ABOUT THIS TASK → What you return must match the data exactly, line for line.

(Records contained in a dataset)
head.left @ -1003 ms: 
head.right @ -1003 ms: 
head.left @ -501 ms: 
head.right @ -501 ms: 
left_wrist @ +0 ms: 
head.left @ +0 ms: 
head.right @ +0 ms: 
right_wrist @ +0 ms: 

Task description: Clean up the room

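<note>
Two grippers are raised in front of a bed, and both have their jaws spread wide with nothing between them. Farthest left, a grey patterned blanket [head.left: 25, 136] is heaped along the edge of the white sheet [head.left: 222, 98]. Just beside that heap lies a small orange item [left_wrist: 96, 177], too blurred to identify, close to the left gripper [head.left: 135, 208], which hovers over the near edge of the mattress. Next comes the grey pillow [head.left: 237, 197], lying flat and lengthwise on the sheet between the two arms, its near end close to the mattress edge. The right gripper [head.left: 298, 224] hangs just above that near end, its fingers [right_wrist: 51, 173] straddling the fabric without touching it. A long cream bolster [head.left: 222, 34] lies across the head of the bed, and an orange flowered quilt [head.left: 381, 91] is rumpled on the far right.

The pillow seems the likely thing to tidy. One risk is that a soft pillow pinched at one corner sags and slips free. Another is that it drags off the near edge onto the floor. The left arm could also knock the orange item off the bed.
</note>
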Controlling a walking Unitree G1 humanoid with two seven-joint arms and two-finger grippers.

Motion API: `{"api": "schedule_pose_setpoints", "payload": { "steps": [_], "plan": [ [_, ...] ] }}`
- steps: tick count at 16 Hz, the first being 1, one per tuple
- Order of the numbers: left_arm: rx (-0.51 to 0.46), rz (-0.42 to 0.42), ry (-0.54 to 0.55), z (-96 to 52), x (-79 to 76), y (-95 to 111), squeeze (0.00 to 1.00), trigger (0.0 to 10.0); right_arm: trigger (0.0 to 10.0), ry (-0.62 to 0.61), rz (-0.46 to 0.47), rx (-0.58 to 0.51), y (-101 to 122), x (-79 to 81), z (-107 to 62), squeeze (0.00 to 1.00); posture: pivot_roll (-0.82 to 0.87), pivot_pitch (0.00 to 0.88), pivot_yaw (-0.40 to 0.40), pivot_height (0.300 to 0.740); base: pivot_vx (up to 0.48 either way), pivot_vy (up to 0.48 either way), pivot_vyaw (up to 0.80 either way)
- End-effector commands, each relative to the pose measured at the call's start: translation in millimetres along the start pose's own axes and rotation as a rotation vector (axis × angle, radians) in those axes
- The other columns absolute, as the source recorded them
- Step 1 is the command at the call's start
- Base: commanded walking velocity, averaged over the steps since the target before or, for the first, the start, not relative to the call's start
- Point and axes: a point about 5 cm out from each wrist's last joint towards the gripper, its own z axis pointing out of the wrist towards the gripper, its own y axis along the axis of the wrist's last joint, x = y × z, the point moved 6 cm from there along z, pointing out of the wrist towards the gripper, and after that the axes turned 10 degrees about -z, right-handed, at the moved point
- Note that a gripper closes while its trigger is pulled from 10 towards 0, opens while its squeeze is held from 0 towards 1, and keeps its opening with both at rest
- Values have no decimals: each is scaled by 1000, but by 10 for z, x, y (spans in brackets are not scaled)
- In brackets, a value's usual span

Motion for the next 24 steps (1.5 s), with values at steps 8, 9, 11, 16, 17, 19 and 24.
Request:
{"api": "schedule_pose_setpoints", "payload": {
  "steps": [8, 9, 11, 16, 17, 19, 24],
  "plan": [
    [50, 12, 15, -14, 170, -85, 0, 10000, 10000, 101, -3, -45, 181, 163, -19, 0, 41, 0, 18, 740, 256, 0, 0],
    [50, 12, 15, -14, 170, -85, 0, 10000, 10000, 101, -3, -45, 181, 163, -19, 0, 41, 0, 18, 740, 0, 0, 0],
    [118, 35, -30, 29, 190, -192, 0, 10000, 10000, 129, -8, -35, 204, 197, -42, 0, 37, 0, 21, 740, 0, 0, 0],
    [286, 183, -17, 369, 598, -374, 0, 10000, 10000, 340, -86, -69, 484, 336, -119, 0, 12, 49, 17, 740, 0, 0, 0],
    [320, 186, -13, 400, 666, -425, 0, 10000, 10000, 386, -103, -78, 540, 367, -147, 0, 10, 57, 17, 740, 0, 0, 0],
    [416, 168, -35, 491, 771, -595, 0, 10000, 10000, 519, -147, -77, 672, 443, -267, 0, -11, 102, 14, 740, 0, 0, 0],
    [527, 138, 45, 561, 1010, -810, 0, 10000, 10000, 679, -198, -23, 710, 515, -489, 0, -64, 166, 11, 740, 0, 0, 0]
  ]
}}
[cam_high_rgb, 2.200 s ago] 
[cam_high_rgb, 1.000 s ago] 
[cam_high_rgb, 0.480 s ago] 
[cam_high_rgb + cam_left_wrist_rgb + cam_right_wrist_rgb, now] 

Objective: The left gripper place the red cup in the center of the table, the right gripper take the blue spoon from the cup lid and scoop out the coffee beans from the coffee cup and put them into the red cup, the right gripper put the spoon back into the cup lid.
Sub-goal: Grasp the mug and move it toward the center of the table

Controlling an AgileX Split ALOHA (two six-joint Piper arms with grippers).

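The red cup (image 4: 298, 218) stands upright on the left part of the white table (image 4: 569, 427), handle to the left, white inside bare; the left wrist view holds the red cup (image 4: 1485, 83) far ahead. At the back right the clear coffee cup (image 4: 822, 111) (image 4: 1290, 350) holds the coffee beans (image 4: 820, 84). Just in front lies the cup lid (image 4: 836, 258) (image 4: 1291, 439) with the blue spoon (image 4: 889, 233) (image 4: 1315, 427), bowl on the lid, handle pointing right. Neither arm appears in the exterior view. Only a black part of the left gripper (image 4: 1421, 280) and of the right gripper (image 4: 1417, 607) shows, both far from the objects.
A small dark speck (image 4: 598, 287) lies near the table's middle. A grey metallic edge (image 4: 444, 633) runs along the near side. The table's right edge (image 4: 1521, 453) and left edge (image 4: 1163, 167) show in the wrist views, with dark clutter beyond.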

EXERCISE SOLUTION →
head.left @ -1003 ms: 
head.right @ -1003 ms: 
head.left @ -501 ms: 
head.right @ -501 ms: 
left_wrist @ +0 ms: 
head.left @ +0 ms: 
head.right @ +0 ms: 
right_wrist @ +0 ms: 

Task description: Clean up the room

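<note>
Two grippers are raised in front of a bed, and both have their jaws spread wide with nothing between them. Farthest left, a grey patterned blanket [head.left: 25, 136] is heaped along the edge of the white sheet [head.left: 222, 98]. Just beside that heap lies a small orange item [left_wrist: 96, 177], too blurred to identify, close to the left gripper [head.left: 135, 208], which hovers over the near edge of the mattress. Next comes the grey pillow [head.left: 237, 197], lying flat and lengthwise on the sheet between the two arms, its near end close to the mattress edge. The right gripper [head.left: 298, 224] hangs just above that near end, its fingers [right_wrist: 51, 173] straddling the fabric without touching it. A long cream bolster [head.left: 222, 34] lies across the head of the bed, and an orange flowered quilt [head.left: 381, 91] is rumpled on the far right.

The pillow seems the likely thing to tidy. One risk is that a soft pillow pinched at one corner sags and slips free. Another is that it drags off the near edge onto the floor. The left arm could also knock the orange item off the bed.
</note>
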Controlling a walking Unitree G1 humanoid with two seven-joint arms and two-finger grippers.

Motion API: `{"api": "schedule_pose_setpoints", "payload": { "steps": [_], "plan": [ [_, ...] ] }}`
- steps: tick count at 16 Hz, the first being 1, one per tuple
- Order of the numbers: left_arm: rx (-0.51 to 0.46), rz (-0.42 to 0.42), ry (-0.54 to 0.55), z (-96 to 52), x (-79 to 76), y (-95 to 111), squeeze (0.00 to 1.00), trigger (0.0 to 10.0); right_arm: trigger (0.0 to 10.0), ry (-0.62 to 0.61), rz (-0.46 to 0.47), rx (-0.58 to 0.51), y (-101 to 122), x (-79 to 81), z (-107 to 62), squeeze (0.00 to 1.00); posture: pivot_roll (-0.82 to 0.87), pivot_pitch (0.00 to 0.88), pivot_yaw (-0.40 to 0.40), pivot_height (0.300 to 0.740); base: pivot_vx (up to 0.48 either way), pivot_vy (up to 0.48 either way), pivot_vyaw (up to 0.80 either way)
- End-effector commands, each relative to the pose measured at the call's start: translation in millimetres along the start pose's own axes and rotation as a rotation vector (axis × angle, radians) in those axes
- The other columns absolute, as the source recorded them
- Step 1 is the command at the call's start
- Base: commanded walking velocity, averaged over the steps since the target before or, for the first, the start, not relative to the call's start
- Point and axes: a point about 5 cm out from each wrist's last joint towards the gripper, its own z axis pointing out of the wrist towards the gripper, its own y axis along the axis of the wrist's last joint, x = y × z, the point moved 6 cm from there along z, pointing out of the wrist towards the gripper, and after that the axes turned 10 degrees about -z, right-handed, at the moved point
- Note that a gripper closes while its trigger is pulled from 10 towards 0, opens while its squeeze is held from 0 towards 1, and keeps its opening with both at rest
- Values have no decimals: each is scaled by 1000, but by 10 for z, x, y (spans in brackets are not scaled)
- In brackets, a value's usual span

Motion for the next 24 steps (1.5 s), with values at steps 8, 9, 11, 16, 17, 19 and 24.
Request:
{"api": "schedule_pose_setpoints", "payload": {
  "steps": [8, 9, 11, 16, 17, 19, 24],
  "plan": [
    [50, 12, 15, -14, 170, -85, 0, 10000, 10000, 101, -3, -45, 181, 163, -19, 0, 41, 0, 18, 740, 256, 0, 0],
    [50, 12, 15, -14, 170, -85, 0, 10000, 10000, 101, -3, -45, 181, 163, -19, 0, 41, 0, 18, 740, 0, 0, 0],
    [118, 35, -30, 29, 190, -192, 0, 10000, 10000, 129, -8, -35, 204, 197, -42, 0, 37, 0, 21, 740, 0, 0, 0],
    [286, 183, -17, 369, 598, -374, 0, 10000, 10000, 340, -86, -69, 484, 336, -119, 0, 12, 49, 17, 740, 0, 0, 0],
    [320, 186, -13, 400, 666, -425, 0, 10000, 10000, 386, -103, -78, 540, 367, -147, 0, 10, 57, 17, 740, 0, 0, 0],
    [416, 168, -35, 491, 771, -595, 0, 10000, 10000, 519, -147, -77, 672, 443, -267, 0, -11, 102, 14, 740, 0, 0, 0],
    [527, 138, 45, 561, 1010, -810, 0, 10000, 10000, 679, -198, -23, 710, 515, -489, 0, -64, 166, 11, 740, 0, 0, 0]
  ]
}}
[cam_high_rgb, 2.200 s ago] 
[cam_high_rgb, 1.000 s ago] 
[cam_high_rgb, 0.480 s ago] 
[cam_high_rgb + cam_left_wrist_rgb + cam_right_wrist_rgb, now] 

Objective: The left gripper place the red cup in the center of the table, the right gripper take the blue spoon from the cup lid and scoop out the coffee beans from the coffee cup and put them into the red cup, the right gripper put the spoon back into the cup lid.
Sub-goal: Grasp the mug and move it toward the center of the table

Controlling an AgileX Split ALOHA (two six-joint Piper arms with grippers).

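The red cup (image 4: 298, 218) stands upright on the left part of the white table (image 4: 569, 427), handle to the left, white inside bare; the left wrist view holds the red cup (image 4: 1485, 83) far ahead. At the back right the clear coffee cup (image 4: 822, 111) (image 4: 1290, 350) holds the coffee beans (image 4: 820, 84). Just in front lies the cup lid (image 4: 836, 258) (image 4: 1291, 439) with the blue spoon (image 4: 889, 233) (image 4: 1315, 427), bowl on the lid, handle pointing right. Neither arm appears in the exterior view. Only a black part of the left gripper (image 4: 1421, 280) and of the right gripper (image 4: 1417, 607) shows, both far from the objects.
A small dark speck (image 4: 598, 287) lies near the table's middle. A grey metallic edge (image 4: 444, 633) runs along the near side. The table's right edge (image 4: 1521, 453) and left edge (image 4: 1163, 167) show in the wrist views, with dark clutter beyond.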

The answer has been given in full.